Keaktifan gunung tersebut selalu dipantau sejak itu. Hingga pada tanggal 18 Juni 2018 lalu, Gunung Anak Krakatau mengalami peningkatan aktivitas vulkanik. Pada tanggal 25 Juni 2018 terjadi letusan dengan kolom abu setinggi 1.000 meter.

Gunung Anak Krakatau

Kepala Pusat Data Informasi dan Humas BNPB, Sutopo Purwo Nugroho menyebut terdapat pergerakan magma ke luar permukaan sehingga terjadi letusan. Letusan yang melontarkan abu vulkanik dan pasir. Namun, letusan diprediksi tidak membahayakan penerbangan pesawat terbang. VONA (Volcano Observatory Notice For Aviation) orange. Erupsi juga tidak berbahaya selama berada di luar radius 1 kilometer dari puncak kawah.

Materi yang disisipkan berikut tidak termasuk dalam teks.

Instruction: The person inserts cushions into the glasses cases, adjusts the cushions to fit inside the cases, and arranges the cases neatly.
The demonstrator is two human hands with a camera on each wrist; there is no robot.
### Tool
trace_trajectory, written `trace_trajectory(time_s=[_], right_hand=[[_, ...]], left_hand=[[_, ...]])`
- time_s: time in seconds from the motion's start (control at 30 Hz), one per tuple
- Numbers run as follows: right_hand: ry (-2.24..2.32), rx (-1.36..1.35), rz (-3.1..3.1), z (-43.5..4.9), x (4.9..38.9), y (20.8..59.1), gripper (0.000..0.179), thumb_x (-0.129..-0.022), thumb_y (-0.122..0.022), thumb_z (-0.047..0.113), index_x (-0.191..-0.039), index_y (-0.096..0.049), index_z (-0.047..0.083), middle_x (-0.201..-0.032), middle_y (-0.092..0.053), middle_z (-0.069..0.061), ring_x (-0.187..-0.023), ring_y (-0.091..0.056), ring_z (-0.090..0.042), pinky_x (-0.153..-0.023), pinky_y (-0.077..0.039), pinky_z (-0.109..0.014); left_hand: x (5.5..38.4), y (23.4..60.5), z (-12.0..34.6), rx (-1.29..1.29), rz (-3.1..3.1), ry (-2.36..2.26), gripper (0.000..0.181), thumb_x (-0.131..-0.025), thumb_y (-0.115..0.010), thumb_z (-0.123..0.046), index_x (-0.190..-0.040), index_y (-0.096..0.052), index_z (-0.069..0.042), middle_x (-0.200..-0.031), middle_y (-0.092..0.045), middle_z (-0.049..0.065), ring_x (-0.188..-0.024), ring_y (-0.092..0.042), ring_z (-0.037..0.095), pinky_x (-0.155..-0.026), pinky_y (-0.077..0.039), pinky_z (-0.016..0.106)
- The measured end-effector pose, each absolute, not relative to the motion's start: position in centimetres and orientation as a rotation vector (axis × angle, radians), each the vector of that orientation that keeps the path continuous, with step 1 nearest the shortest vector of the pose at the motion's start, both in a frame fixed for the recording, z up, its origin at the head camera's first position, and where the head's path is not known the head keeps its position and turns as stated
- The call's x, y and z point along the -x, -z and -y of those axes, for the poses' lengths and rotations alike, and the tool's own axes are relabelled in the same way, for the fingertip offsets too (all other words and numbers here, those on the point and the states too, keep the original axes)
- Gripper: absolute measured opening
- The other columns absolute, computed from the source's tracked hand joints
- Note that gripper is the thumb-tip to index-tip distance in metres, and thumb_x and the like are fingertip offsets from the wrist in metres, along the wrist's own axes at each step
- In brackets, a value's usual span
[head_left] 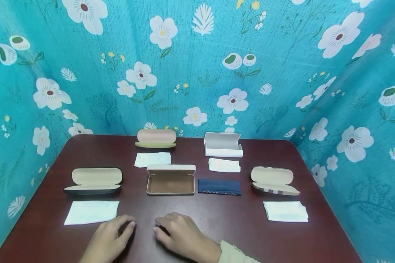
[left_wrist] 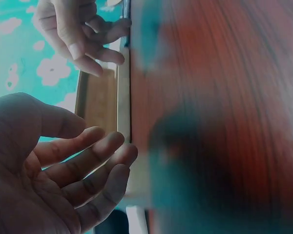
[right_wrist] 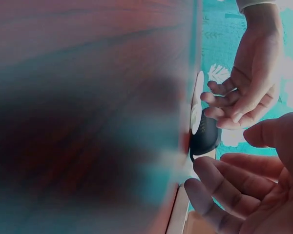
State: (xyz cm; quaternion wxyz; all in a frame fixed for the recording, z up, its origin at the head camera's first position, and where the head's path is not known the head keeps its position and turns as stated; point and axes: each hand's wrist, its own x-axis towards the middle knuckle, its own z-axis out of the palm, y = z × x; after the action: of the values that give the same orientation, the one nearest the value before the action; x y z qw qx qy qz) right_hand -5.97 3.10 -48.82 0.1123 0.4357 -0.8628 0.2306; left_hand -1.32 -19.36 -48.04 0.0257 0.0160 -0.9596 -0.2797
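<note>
Both hands are at the near side of the table with loosely curled fingers and nothing in them. My left hand (head_left: 110,237) rests just right of a folded white cloth (head_left: 91,212). My right hand (head_left: 181,233) lies a little to its right, below an open glasses case with a brown inside (head_left: 170,183). In the left wrist view the left fingers (left_wrist: 95,161) hang relaxed, thumb apart from them. The right wrist view likewise shows relaxed right fingers (right_wrist: 229,187), and the black glasses case (right_wrist: 205,132) stands beyond.
More open glasses cases stand around: black (head_left: 93,180), green (head_left: 156,138), white (head_left: 222,145) and striped (head_left: 274,181). White cloths lie before them, such as one at right (head_left: 285,211). A dark blue cloth (head_left: 219,186) lies mid-table. A flowered turquoise curtain (head_left: 191,73) surrounds the table.
</note>
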Motion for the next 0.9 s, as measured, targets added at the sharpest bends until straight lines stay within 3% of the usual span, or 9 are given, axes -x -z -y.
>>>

Tinggi kolom abu saat Anak Krakatau tersebut meletus adalah 1000 meter dengan ketinggian 1.035 meter di atas permukaan laut. Meskipun mengalami letusan, Kepala Pusat Data Informasi dan Humas BNPB, Sutopo, menyatakan bahwa erupsi tidak membahayakan penerbangan. Hanya untuk masyarakat dan wisatawan dilarang untuk mendekati kawah gunung tersebut dengan radius 1 km. Jadi, tidak ada perubahan status bagi gunung ini.

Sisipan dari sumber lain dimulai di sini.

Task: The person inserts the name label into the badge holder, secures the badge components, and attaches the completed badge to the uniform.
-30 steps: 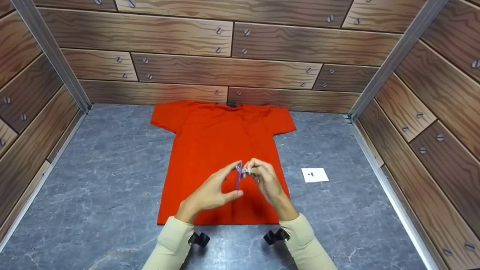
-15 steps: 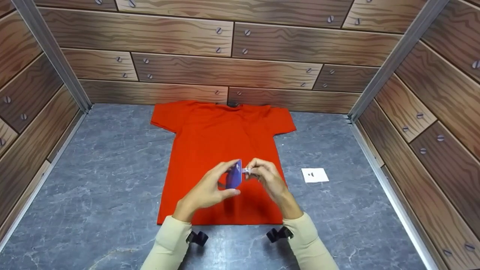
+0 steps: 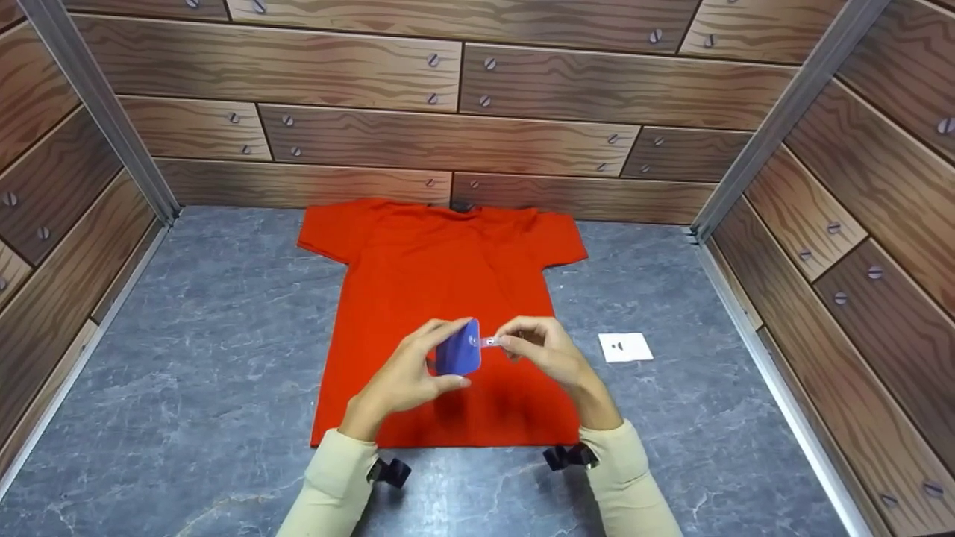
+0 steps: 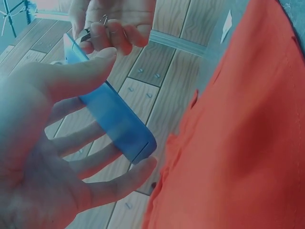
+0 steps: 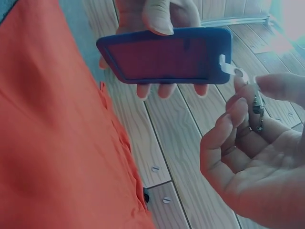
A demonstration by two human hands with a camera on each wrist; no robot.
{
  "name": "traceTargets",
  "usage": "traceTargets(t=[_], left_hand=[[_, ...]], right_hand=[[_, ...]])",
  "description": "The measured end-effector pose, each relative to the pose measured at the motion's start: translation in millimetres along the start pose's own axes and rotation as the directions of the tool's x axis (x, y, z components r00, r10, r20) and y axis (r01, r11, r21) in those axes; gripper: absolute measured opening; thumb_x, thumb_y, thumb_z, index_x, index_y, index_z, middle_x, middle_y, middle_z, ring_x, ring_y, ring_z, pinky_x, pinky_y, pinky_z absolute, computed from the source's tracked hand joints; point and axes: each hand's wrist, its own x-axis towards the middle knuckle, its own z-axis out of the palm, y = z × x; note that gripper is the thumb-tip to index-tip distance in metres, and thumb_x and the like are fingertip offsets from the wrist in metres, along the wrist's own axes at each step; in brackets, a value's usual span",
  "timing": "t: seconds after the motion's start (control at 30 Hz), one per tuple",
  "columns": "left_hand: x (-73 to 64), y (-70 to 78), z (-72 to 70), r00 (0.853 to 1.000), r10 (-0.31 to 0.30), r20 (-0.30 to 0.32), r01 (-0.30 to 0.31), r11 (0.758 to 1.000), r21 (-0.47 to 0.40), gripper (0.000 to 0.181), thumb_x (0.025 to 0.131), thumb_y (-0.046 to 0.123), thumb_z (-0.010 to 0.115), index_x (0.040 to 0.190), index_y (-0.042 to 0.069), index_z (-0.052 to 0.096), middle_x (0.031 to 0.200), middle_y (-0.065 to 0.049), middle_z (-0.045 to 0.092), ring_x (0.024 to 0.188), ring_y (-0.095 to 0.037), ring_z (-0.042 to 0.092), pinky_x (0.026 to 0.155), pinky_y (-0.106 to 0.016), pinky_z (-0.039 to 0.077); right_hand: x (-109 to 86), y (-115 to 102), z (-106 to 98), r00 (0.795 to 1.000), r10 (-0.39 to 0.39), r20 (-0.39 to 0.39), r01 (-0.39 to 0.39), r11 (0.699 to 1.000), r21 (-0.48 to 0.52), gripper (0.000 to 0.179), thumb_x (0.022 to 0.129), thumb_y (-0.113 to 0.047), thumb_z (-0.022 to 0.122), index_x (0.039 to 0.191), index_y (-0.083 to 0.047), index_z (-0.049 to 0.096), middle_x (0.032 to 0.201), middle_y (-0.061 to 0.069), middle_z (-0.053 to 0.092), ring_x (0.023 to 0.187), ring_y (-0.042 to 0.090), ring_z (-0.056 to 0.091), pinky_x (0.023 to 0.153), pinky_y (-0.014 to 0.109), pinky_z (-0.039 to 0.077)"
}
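A blue badge holder (image 3: 458, 350) with a clear window (image 5: 157, 57) is held up over a red T-shirt (image 3: 418, 276). My left hand (image 3: 406, 379) grips it by its edges, thumb on one long side and fingers on the other. A short clear strap (image 3: 489, 341) runs from a slot at the holder's end to my right hand (image 3: 550, 352). There, thumb and forefinger pinch the strap near a metal clip (image 5: 258, 106), which is partly hidden by the fingers. In the left wrist view, the holder (image 4: 116, 124) slants across the left fingers.
The T-shirt lies flat on the grey marbled table (image 3: 216, 335), its collar toward the back wall. A small white card (image 3: 625, 347) with a dark mark lies to the right of the shirt. Wood-patterned walls (image 3: 358, 138) enclose the back and both sides.
The badge holder has turned from nearly edge-on to show its blue face. My right hand has shifted slightly right, and more of the clear strap shows between the hands.
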Motion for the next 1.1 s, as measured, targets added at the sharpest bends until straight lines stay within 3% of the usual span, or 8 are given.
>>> traceTargets(t=[0.63,0.93,1.1], left_hand=[[-1.1,1.4,-3.2,0.999,-0.011,-0.035,0.013,0.998,0.06,0.081,0.083,0.014,0.087,0.153,0.03,0.049,0.14,-0.003,0.057,0.125,-0.028,0.056,0.099,-0.047,0.059],[-1.8,1.5,-6.0,0.999,-0.034,-0.039,0.038,0.995,0.091,0.08,0.084,0.017,0.087,0.153,0.029,0.049,0.14,-0.004,0.056,0.127,-0.029,0.056,0.097,-0.047,0.06],[-2.1,0.8,-6.8,0.997,-0.044,-0.058,0.051,0.991,0.125,0.08,0.082,0.015,0.088,0.152,0.029,0.051,0.139,-0.006,0.057,0.126,-0.032,0.056,0.098,-0.05,0.059]], right_hand=[[-1.0,2.1,-9.6,0.999,0.015,0.029,-0.013,0.998,-0.066,0.017,0.099,-0.005,0.064,0.104,0.01,0.07,0.076,-0.001,0.06,0.069,0.009,0.055,0.067,0.021,0.049],[-1.5,3.1,-13.9,0.999,0.052,-0.004,-0.052,0.994,-0.092,0.018,0.098,-0.008,0.066,0.106,0.008,0.071,0.076,0.0,0.06,0.068,0.021,0.056,0.068,0.025,0.052],[-1.4,3.8,-14.9,0.998,0.058,-0.008,-0.059,0.993,-0.099,0.018,0.098,-0.008,0.067,0.105,0.008,0.071,0.076,0.0,0.06,0.068,0.021,0.055,0.068,0.026,0.052]])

Diketahui bahwa Gunung Anak Krakatau telah berstatus waspada sejak tahun 2012 lalu. Sehingga pengamatan intensif dilakukan sejak tahun tersebut dan berlanjut sampai saat ini. Sutopo menyatakan bahwa letusan yang terjadi kemarin adalah hal biasa karena gunung ini masih aktif untuk tumbuh besar dan tinggi.

Meskipun begitu, Sutopo memastikan kondisi saat ini masih aman. Sutopo mengimbau agar masyarakat tak perlu khawatir sebab pihak terkait terus memantau perkembangan aktivitas Gunung Anak Krakatau.